A study conducted by commercial real property company Jones Lang LaSalle revealed that retail premises in Atlanta had a vacancy rate of over 16% during the second quarter of the current year. This is higher than the 12.6% average vacancy rate for similar structures for the same period nationwide as estimated by the National Association of Realtors.

Vacancy among office buildings, townhouses for rent and retail premises was expected to cause property prices to decline and lease rates to go lower than ever before. However, some property owners have found ways to get their buildings and townhouses occupied, but only after suffering some financial loss on their part.

According to real estate observers, some owners of Atlanta office buildings, vacation homes for rent, townhouses and retail shops were able to sell their units after cutting down their selling prices by as much as 30%. Analysts have stated that this could worsen the whole commercial real estate market since competing developers will have to keep up with their neighbors' low rates to attract occupants and buyers.

In other parts of the city, development projects remain under construction for a long time, while some are involved in foreclosure proceedings and lawsuits.
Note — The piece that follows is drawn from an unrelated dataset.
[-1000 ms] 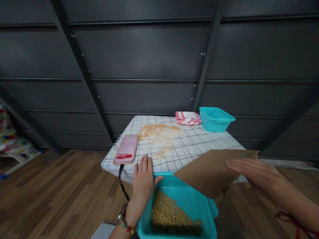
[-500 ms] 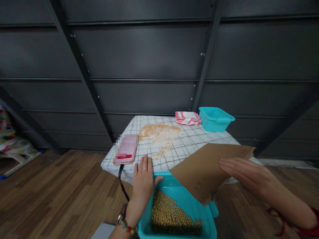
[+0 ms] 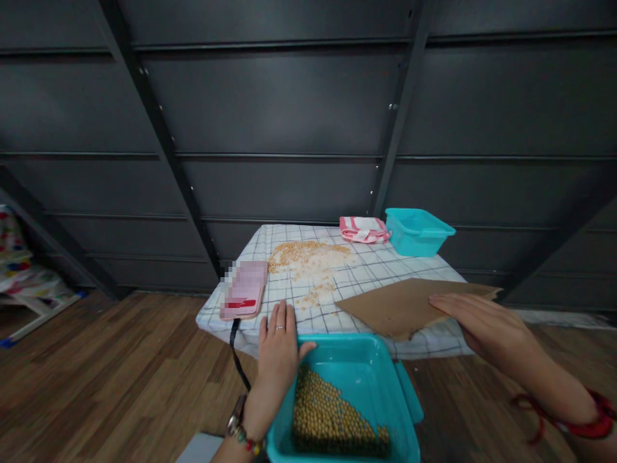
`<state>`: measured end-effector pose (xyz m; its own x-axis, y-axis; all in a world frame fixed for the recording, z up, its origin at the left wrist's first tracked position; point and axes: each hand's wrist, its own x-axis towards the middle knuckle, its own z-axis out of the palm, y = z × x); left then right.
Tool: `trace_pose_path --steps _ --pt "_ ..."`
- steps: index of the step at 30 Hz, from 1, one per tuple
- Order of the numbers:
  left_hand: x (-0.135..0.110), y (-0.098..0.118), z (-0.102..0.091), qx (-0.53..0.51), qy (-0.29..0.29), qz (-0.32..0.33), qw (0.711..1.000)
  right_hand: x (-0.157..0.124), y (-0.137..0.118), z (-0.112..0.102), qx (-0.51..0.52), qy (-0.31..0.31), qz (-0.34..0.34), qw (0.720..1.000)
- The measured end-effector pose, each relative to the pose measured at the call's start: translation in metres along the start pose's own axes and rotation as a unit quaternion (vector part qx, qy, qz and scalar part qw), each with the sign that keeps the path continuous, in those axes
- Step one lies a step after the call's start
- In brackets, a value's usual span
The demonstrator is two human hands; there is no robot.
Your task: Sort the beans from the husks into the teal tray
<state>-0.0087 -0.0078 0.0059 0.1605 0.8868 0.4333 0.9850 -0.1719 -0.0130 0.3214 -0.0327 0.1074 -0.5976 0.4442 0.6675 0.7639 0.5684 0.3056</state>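
Head view: at the bottom middle of the frame sits a blue-green plastic bin with square sides (image 3: pixel 361 370), and small round yellowish beans (image 3: pixel 335 415) are heaped in its lower left part. Beside it, the left hand (image 3: pixel 278 350) is open and flat, with its fingers a little apart and its thumb out over the bin's rim; it grips nothing that I can see. A bracelet of coloured beads (image 3: pixel 248 444) is on that wrist. At the right, the right hand (image 3: pixel 486 328) has its fingers straight and close together on top of a flat brown cardboard sheet (image 3: pixel 388 307). It has hold of the sheet's right part, but the thumb is hidden. The sheet is just past the bin, over a white cloth with dark checked lines (image 3: pixel 400 269). Left of the middle, a pink phone-shaped thing (image 3: pixel 249 283) lies on the cloth. Farther up, loose yellow beans (image 3: pixel 294 249) lie spread out. Behind them are a folded pink-and-white striped towel (image 3: pixel 362 230) and a small blue-green plastic box (image 3: pixel 418 242). Dark grey panels (image 3: pixel 279 109) fill the top.
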Motion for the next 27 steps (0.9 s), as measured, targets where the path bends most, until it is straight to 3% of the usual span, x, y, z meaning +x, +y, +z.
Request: trace_pose_path --steps 3,13,16,27 --pt "0.0 0.0 0.001 -0.002 0.001 0.002 1.0 0.006 0.0 0.005 -0.021 0.006 -0.056 0.998" --pt "0.001 0.0 0.0 0.014 -0.006 0.013 1.0 0.004 -0.007 -0.014 0.076 -0.046 -0.059 0.994" --pt "0.001 0.001 -0.003 0.026 -0.013 0.011 1.0 0.011 -0.009 -0.014 0.076 -0.037 -0.053 0.995" --pt "0.001 0.001 0.001 0.04 0.004 0.006 0.999 0.03 -0.001 0.03 -0.047 0.043 -0.069 0.996"
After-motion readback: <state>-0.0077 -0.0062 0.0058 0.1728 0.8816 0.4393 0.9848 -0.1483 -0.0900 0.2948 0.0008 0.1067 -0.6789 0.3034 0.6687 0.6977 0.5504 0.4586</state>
Meanwhile, other finished projects are sitting vacant waiting for buyers and renters to take over the units.

One of the condominium buildings in the city, Castleberry Point, was able to sell off 60% of its units after cutting down the price by around 40%. Another commercial structure, One Riverside, reportedly offered some of its units for a 20% discount just to get them occupied.

According to local market analysts, these discounts have become common among offices, retail buildings and vacation homes for rent after banks and lenders foreclosed on most of these development projects, particularly those that failed to complete the project to its end.
John Cutts has been educated in the finer points of the foreclosure market over 5 years.